I read Robert Heinlein's The Moon is a Harsh Mistress. I keep thinking I don't like Heinlein, but then remember I do as I read his works. Brilliant man. His characters are actual people. And Mistress is written so brilliantly that not only can you hear the characters speaking, but it becomes normal to listen to English with a Russian accent for the entirety of the book such that you eventually don't notice it at all.

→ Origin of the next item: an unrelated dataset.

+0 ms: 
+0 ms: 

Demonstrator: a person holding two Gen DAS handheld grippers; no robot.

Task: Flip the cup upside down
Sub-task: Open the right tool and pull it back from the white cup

I wonder if he studied Russian; it was only after I'd studied the language for a number of years that I could write in a halfway convincing Russian-person-speaking-English tone because at that point I was beginning to understand the differences in the grammatical structure of Russian (vs. English) such that I could tell what someone would begin to leave out or change when translating one to another. To amuse myself, I also wonder if he had a Russian friend go through the text with a fine-toothed comb, muttering phrases to him or herself all the while and crossing out any offending instances of the words "the" or "a".
A question for those more well-versed in Heinlein than I: do a great many of his books contain alternative marriage/sexual practices such as "line marriages?" How revolutionary was this at the time he wrote?
(Note: I have read "Stranger in a Strange Land," which fits that pattern, and a short-story anthology, "The Unpleasant Profession of Jonathan Hoag," which, as far as I can remember, mostly does not.)